Reynevan suspiró sonoramente y Otto Beess sonoramente maldijo.

– No lo sabías -dijo con énfasis-. No sabías que ella está en Ziebice. Y yo, viejo tonto, te lo he revelado. En fin, así ha sido. Mas no tiene importancia. Da igual donde ella esté. En Ziebice, en Roma, en Constantinopla o en Egipto, da igual. No te acercarás a ella.

– No me acercaré.

– Tú mismo no sabes cuánto desearía creerte. Escúchame, Reinmar, y escúchame con atención. Te daré una carta, ahora mismo mandaré al secretario que la escriba. No tengas miedo, la carta estará escrita de tal modo que no la entenderá más que el propio destinatario. Tomarás la carta y te irás como lobo perseguido. Por caminos por los que nunca has ido y por los que no te buscarán, irás hasta Strzegom, al monasterio de los carmelitas. Le darás mi carta al prior de allí, él por su parte te presentará a cierta persona. A éste, cuando os quedéis solos, le dirás: dieciocho de julio, año dieciocho. Él entonces te preguntará: ¿dónde? Has de responder: Wroclaw, Ciudad Nueva. ¿Lo recordarás? Repite.

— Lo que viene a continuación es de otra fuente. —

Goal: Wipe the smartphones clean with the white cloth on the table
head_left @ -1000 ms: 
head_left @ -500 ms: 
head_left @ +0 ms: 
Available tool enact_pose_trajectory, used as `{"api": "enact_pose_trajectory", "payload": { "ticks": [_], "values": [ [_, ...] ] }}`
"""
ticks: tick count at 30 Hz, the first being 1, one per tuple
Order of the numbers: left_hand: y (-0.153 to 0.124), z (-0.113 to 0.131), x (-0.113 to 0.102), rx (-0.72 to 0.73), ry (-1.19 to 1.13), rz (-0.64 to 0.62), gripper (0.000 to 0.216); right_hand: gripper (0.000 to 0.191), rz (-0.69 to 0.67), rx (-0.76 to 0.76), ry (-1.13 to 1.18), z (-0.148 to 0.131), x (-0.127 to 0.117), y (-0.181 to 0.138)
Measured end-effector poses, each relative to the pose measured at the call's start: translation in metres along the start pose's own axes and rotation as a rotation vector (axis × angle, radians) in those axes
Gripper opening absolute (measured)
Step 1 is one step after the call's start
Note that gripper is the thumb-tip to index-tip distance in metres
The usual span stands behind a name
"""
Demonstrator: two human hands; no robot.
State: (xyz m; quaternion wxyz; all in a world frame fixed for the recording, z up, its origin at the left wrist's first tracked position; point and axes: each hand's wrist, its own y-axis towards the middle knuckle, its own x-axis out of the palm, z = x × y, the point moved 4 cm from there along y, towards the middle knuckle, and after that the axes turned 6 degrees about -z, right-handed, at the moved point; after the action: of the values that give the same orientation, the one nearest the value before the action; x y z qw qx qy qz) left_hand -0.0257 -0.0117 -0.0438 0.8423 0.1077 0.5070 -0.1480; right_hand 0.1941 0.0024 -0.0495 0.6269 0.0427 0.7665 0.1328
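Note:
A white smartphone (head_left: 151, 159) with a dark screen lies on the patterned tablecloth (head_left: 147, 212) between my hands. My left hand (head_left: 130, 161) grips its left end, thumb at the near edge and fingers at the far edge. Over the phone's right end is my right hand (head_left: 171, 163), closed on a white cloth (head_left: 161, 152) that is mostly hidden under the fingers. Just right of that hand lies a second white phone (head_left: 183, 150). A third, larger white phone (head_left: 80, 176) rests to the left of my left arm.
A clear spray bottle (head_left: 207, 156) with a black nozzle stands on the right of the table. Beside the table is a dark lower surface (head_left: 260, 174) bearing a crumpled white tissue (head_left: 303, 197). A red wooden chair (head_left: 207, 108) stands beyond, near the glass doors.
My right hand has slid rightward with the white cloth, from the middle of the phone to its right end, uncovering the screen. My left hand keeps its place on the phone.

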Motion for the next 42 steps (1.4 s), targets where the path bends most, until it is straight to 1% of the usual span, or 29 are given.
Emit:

– Dieciocho de julio, año dieciocho. Wroclaw, Ciudad Nueva. ¿Y para qué todo esto? No entiendo.

– Si las cosas se pusieran en verdad peligrosas -le explicó el canónigo con serenidad-, yo no podré salvarte. A no ser que te cortara el pelo como a un monje y te cerrara con los cistercienses, bajo llave y tras los muros, y esto, imagino, preferirías evitarlo. En cualquier caso no seré capaz de enviarte a Hungría. Éste al que te envío será capaz. Te proporcionará seguridad y, si fuera necesario, te protegerá. Es una persona de naturaleza controvertida, a menudo desagradable en el trato, mas has de soportarlo porque, en ciertas ocasiones, es irreemplazable. Así que recuerda: Strzegom, monasterio de los hermanos de la Orden de Beatissimae Virginis Mariae de Monte Carmeli, a extramuros, junto al camino de la puerta de Swidnica. ¿Lo recordarás?

– Sí, venerable padre.

– Te pondrás en camino sin tardanza. En Strzelin te han visto ya demasiados. Ahora mismo te darán la carta y pies en polvorosa.

Reynevan suspiró. Pues tenía sincero deseo de charlar otra vez con Urban Horn delante de una cerveza. Horn despertaba una gran estima y admiración en Reynevan, en pareja con su perro Belcebú era a sus ojos una figura casi como el caballero Iwain con el León. Reynevan se moría de ganas de hacerle a Horn cierta propuesta que atañía a un asunto de indudable carácter caballeresco: la liberación conjunta de cierta damisela en apuros. Pensó también en despedirse de Dorotea Faber. Mas, en fin, no se trata con ligereza el consejo ni las órdenes de alguien como el canónigo Otto Beess.

– ¿Padre Otto?

– Dime.

– ¿Quién es ese hombre de los carmelitas de Strzegom?

Otto Beess guardó silencio durante un rato.

– Alguien -dijo al cabo- para quien no hay nada imposible.